→ Exercise
Print each record that follows exactly, leaving the pictures behind.

→ Data listing
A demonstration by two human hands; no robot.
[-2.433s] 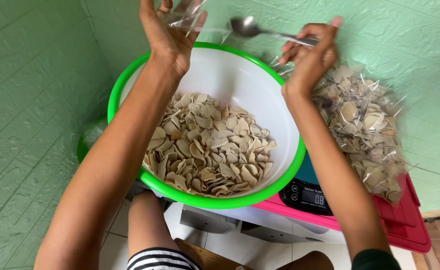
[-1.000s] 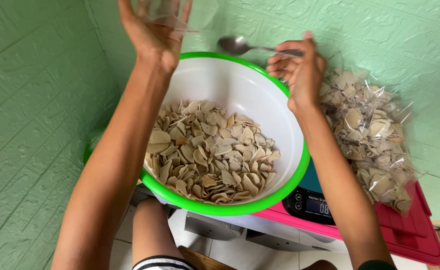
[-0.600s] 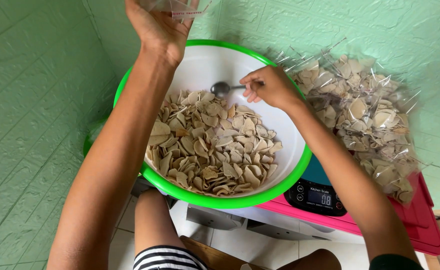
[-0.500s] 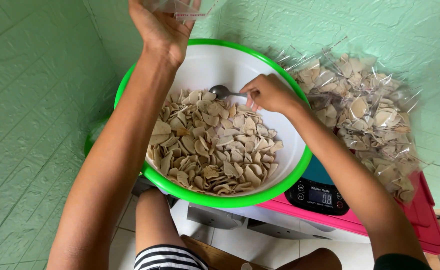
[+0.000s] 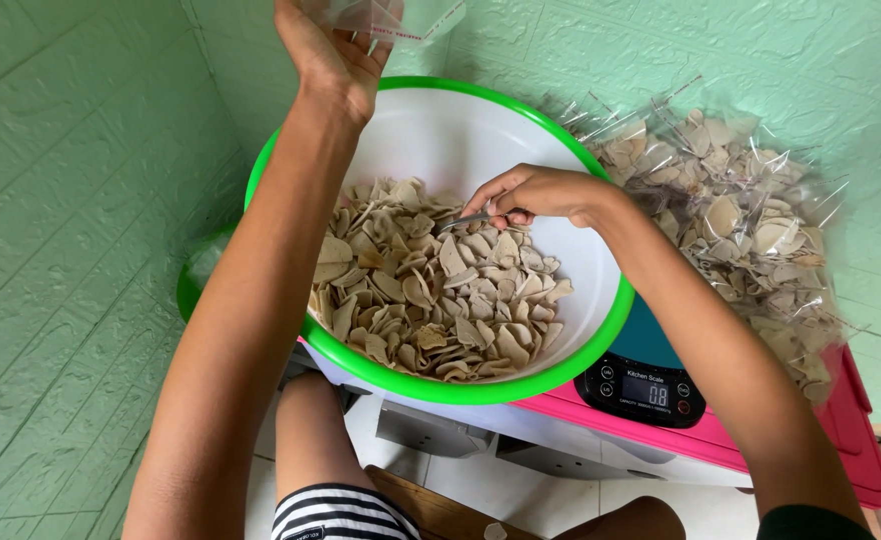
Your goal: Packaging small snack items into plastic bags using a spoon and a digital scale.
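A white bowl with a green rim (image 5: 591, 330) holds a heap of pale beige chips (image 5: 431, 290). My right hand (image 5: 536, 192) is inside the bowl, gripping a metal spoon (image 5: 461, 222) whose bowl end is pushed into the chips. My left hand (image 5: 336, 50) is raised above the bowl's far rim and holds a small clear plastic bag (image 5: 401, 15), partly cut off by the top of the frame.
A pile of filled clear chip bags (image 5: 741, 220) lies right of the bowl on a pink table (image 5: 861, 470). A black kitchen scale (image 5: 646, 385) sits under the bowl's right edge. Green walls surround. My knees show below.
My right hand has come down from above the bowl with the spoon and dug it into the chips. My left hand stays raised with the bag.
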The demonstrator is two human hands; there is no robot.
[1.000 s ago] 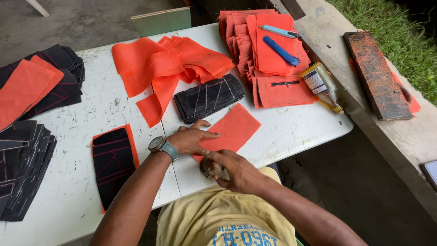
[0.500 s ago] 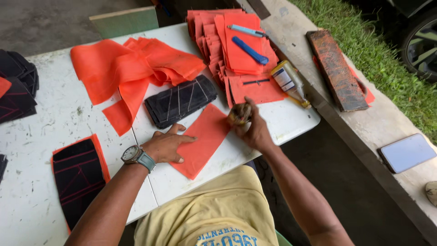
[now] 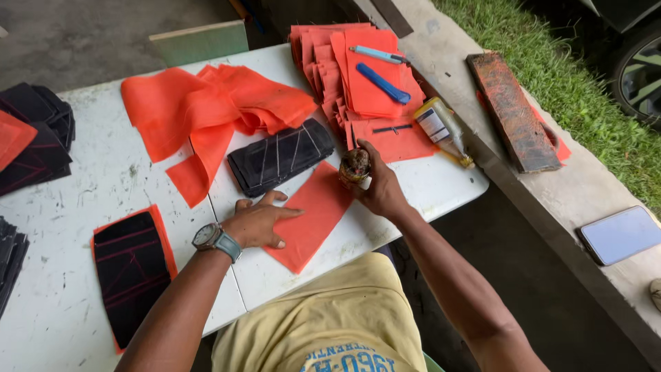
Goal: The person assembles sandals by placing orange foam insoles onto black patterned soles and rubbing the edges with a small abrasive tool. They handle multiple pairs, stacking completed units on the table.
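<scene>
Left hand flat, unclenched, pinning orange sheet; right hand grasps small tin (grimy) just beyond sheet's corner.

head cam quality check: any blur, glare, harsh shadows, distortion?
Head view: soft, even daylight, with only faint shadows under the left hand and right hand. The orange sheet and white table are sharp, with no glare. The phone shows a pale sheen. Wide-angle bending shows at the edges. The small jar is slightly soft.
</scene>
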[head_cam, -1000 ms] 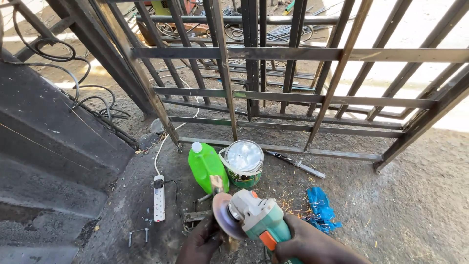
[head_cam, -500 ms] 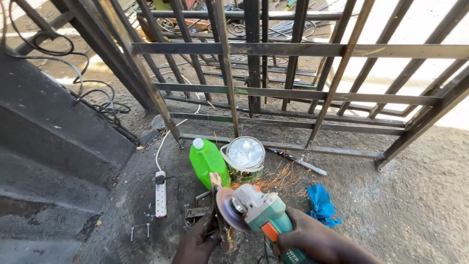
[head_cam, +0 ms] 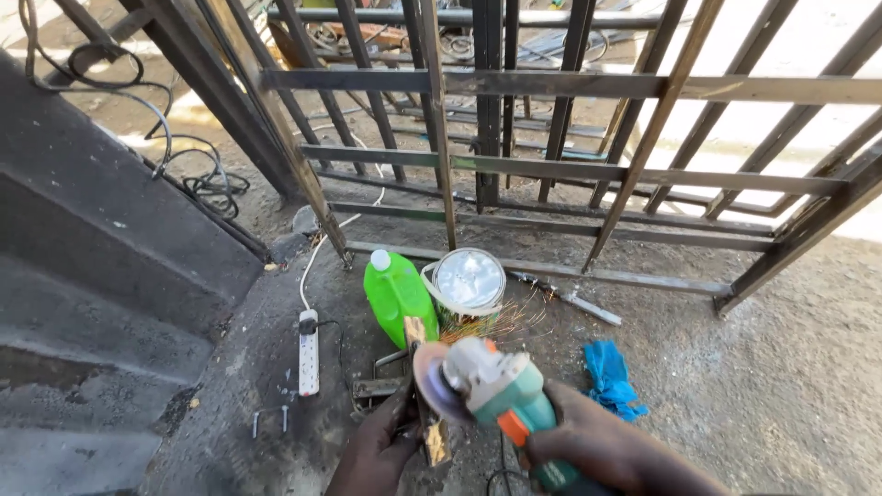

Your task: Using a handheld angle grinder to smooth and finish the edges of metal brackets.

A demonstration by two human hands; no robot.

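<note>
Sparks (head_cam: 496, 321) are thrown toward green bottle (head_cam: 397, 294) and paint can (head_cam: 467, 280). Grinder (head_cam: 491, 390) is clamped by right hand (head_cam: 602, 450); left hand (head_cam: 381, 450) fingers, closed on metal strip (head_cam: 423, 386), sit just beside the disc — contact likely if it kicks.

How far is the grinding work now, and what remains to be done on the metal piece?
In hand: the right hand holds the green angle grinder, its disc against a small metal piece that the left hand steadies; sparks fly toward the tin can. Done: I cannot tell how much is already ground. Left: the piece is not yet set down, and the grinder's power strip is plugged in.
</note>
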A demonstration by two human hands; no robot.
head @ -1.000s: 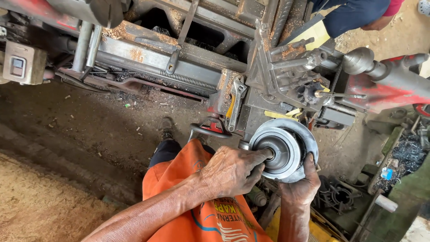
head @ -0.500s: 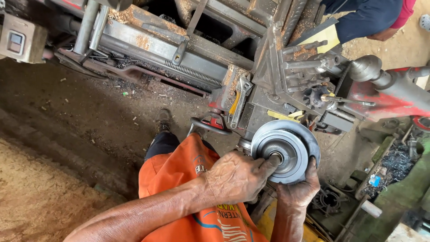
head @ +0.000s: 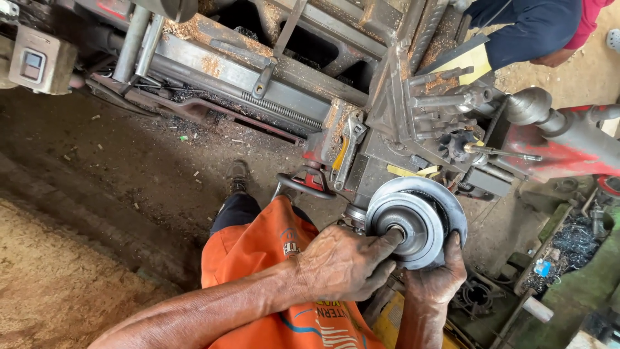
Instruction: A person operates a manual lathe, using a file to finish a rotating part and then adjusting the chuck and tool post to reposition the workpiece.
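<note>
Hands both on grey metal pulley (head: 413,223): left hand (head: 345,262) fingering its hub, right hand (head: 436,278) gripping its rim.

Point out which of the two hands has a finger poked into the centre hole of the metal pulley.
The left hand: its fingertip sits in the hub of the grey pulley. The right hand only cups the pulley's lower rim from beneath.
</note>
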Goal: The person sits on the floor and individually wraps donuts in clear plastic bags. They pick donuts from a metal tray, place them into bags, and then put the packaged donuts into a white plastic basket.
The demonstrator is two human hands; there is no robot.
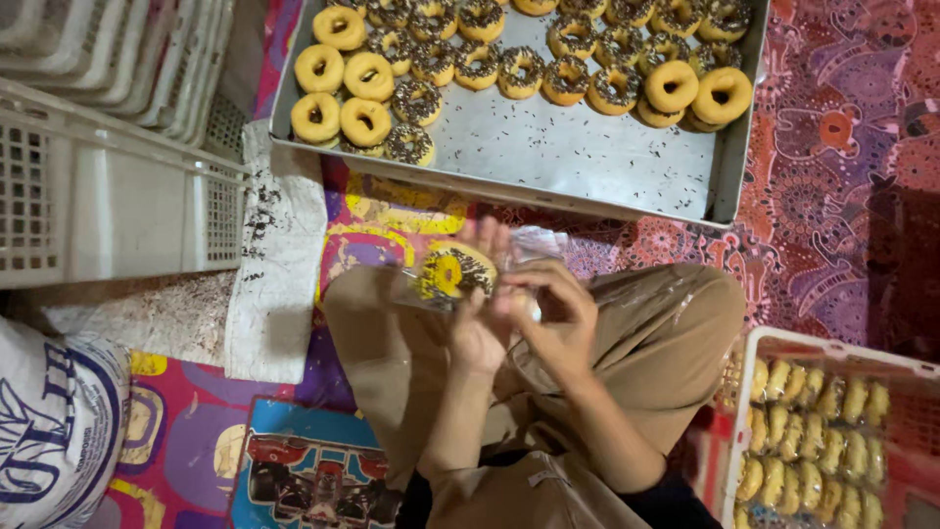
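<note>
I see both forearms bare & angled up from bottom centre, wrists close together, left hand (477, 328) w/ fingers pointing up, palm toward the right hand (548, 313), whose fingers curl over & in, fingertips nearly meeting.

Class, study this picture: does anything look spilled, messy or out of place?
Yes. Dark sprinkles lie scattered loose over the bare floor of the metal tray beside the doughnuts, and more speckle the white cloth at its left corner. Nothing looks damaged.
</note>
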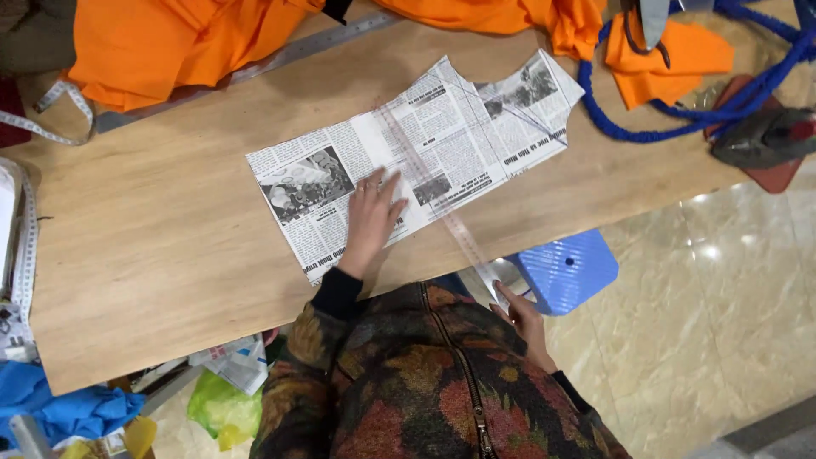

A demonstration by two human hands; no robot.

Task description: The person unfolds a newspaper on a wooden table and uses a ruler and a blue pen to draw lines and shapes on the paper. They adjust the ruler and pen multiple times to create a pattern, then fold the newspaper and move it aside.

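A left hand (372, 214) lies flat, fingers spread, on a newspaper pattern (408, 161) on a wooden table (153, 255). The right hand (523, 319) pinches the near end of a clear ruler (433, 191) running away across the paper.

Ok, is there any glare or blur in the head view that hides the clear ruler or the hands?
Head view: glare spots only on the glossy tiled floor; the clear plastic ruler reads faintly over the cut newspaper pattern; left hand is sharp, right hand slightly soft; wooden table is evenly lit.
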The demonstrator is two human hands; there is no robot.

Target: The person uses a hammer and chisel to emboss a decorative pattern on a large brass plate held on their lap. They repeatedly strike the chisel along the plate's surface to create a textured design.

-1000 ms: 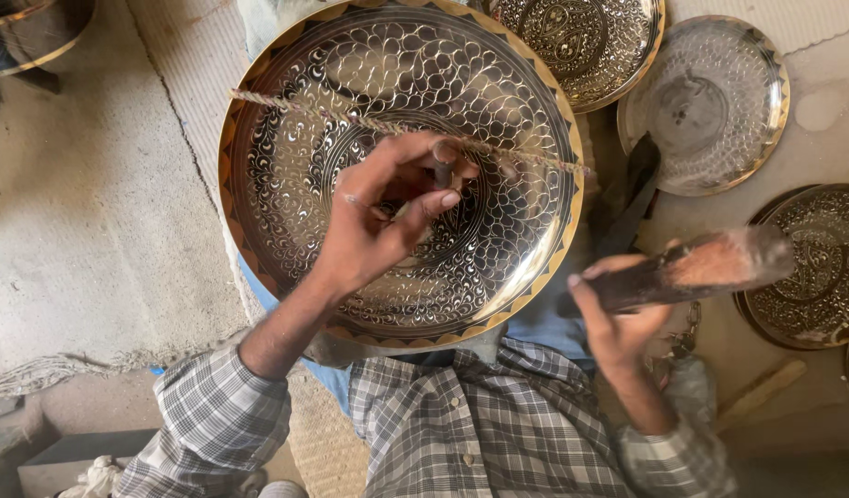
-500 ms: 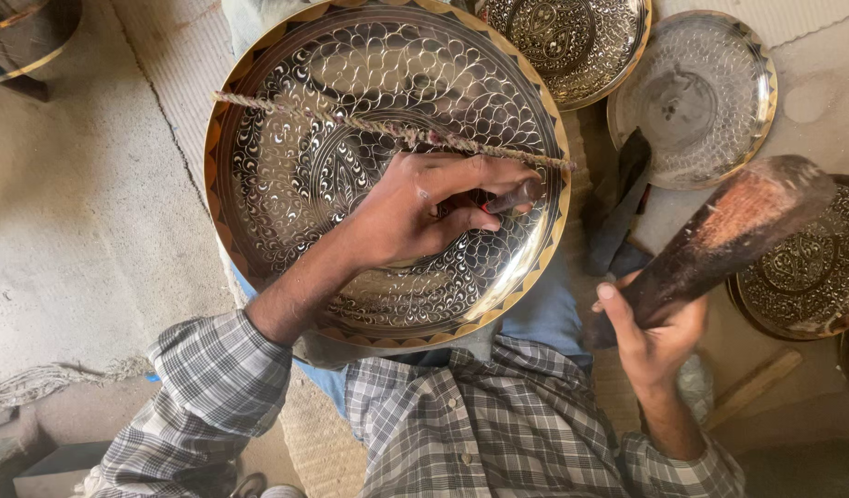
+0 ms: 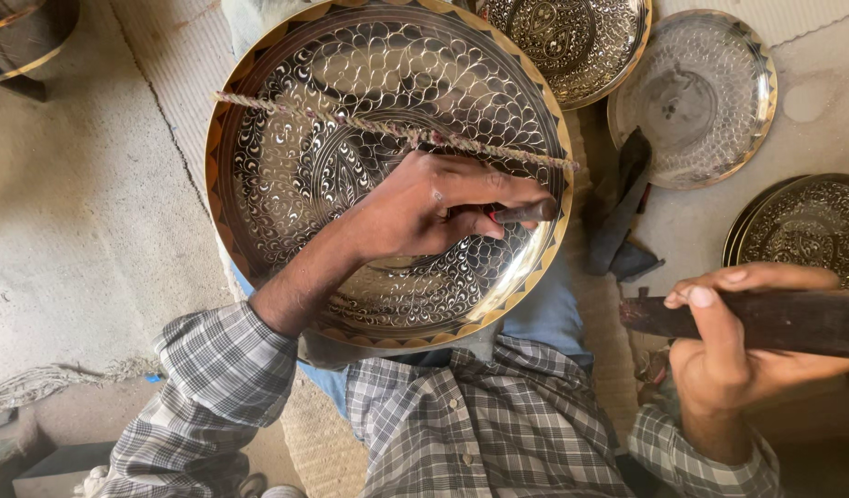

→ Task answer
A demonstration by two human hands; no robot.
[-2.433s] 
[-1.000s] 
[-0.600s] 
[-0.500s] 
[+0.000s] 
Your goal: Packaging small snack items into plastic bags using a spoon and a digital scale.
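A white bowl with a green rim (image 5: 591, 330) holds a heap of pale beige chips (image 5: 431, 290). My right hand (image 5: 536, 192) is inside the bowl, gripping a metal spoon (image 5: 461, 222) whose bowl end is pushed into the chips. My left hand (image 5: 336, 50) is raised above the bowl's far rim and holds a small clear plastic bag (image 5: 401, 15), partly cut off by the top of the frame.
A pile of filled clear chip bags (image 5: 741, 220) lies right of the bowl on a pink table (image 5: 861, 470). A black kitchen scale (image 5: 646, 385) sits under the bowl's right edge. Green walls surround. My knees show below.
My right hand has come down from above the bowl with the spoon and dug it into the chips. My left hand stays raised with the bag.
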The demonstrator is two human hands; there is no robot.
[1.000 s ago] 
[0.500 s ago] 
[now] 
Goal: The person assembles sandals by placing orange foam insoles onto black patterned soles and rubbing the edges with a small abrasive tool. They handle multiple pairs, stacking completed units on the table.
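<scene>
Left hand flat, unclenched, pinning orange sheet; right hand grasps small tin (grimy) just beyond sheet's corner.

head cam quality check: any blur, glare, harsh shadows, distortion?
Head view: soft, even daylight, with only faint shadows under the left hand and right hand. The orange sheet and white table are sharp, with no glare. The phone shows a pale sheen. Wide-angle bending shows at the edges. The small jar is slightly soft.
</scene>
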[head_cam, -1000 ms] 
[head_cam, -500 ms] 
[head_cam, +0 ms] 

Your task: Using a handheld angle grinder to smooth and finish the edges of metal brackets.

A demonstration by two human hands; no robot.

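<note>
Sparks (head_cam: 496, 321) are thrown toward green bottle (head_cam: 397, 294) and paint can (head_cam: 467, 280). Grinder (head_cam: 491, 390) is clamped by right hand (head_cam: 602, 450); left hand (head_cam: 381, 450) fingers, closed on metal strip (head_cam: 423, 386), sit just beside the disc — contact likely if it kicks.

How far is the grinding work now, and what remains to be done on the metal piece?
In hand: the right hand holds the green angle grinder, its disc against a small metal piece that the left hand steadies; sparks fly toward the tin can. Done: I cannot tell how much is already ground. Left: the piece is not yet set down, and the grinder's power strip is plugged in.
</note>
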A demonstration by two human hands; no robot.
head @ -1.000s: 
head @ -0.500s: 
head @ +0.000s: 
Instruction: A person operates a manual lathe, using a file to finish a rotating part and then adjusting the chuck and tool post to reposition the workpiece.
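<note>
Hands both on grey metal pulley (head: 413,223): left hand (head: 345,262) fingering its hub, right hand (head: 436,278) gripping its rim.

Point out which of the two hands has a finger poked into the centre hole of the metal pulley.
The left hand: its fingertip sits in the hub of the grey pulley. The right hand only cups the pulley's lower rim from beneath.
</note>
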Goal: The person sits on the floor and individually wraps donuts in clear plastic bags. They pick donuts from a metal tray, place them into bags, and then put the packaged donuts into a white plastic basket.
The demonstrator is two human hands; there is no robot.
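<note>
I see both forearms bare & angled up from bottom centre, wrists close together, left hand (477, 328) w/ fingers pointing up, palm toward the right hand (548, 313), whose fingers curl over & in, fingertips nearly meeting.

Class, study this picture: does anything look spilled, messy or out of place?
Yes. Dark sprinkles lie scattered loose over the bare floor of the metal tray beside the doughnuts, and more speckle the white cloth at its left corner. Nothing looks damaged.
</note>
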
A demonstration by two human hands; no robot.

Task description: The person unfolds a newspaper on a wooden table and uses a ruler and a blue pen to draw lines and shapes on the paper. They adjust the ruler and pen multiple times to create a pattern, then fold the newspaper and move it aside.

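A left hand (372, 214) lies flat, fingers spread, on a newspaper pattern (408, 161) on a wooden table (153, 255). The right hand (523, 319) pinches the near end of a clear ruler (433, 191) running away across the paper.

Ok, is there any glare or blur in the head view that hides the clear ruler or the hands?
Head view: glare spots only on the glossy tiled floor; the clear plastic ruler reads faintly over the cut newspaper pattern; left hand is sharp, right hand slightly soft; wooden table is evenly lit.
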The demonstrator is two human hands; there is no robot.

Target: The person uses a hammer and chisel to emboss a decorative pattern on a large brass plate held on their lap. They repeatedly strike the chisel along the plate's surface to create a textured design.

-1000 ms: 
-500 ms: 
+0 ms: 

At this stage, the exercise is finished.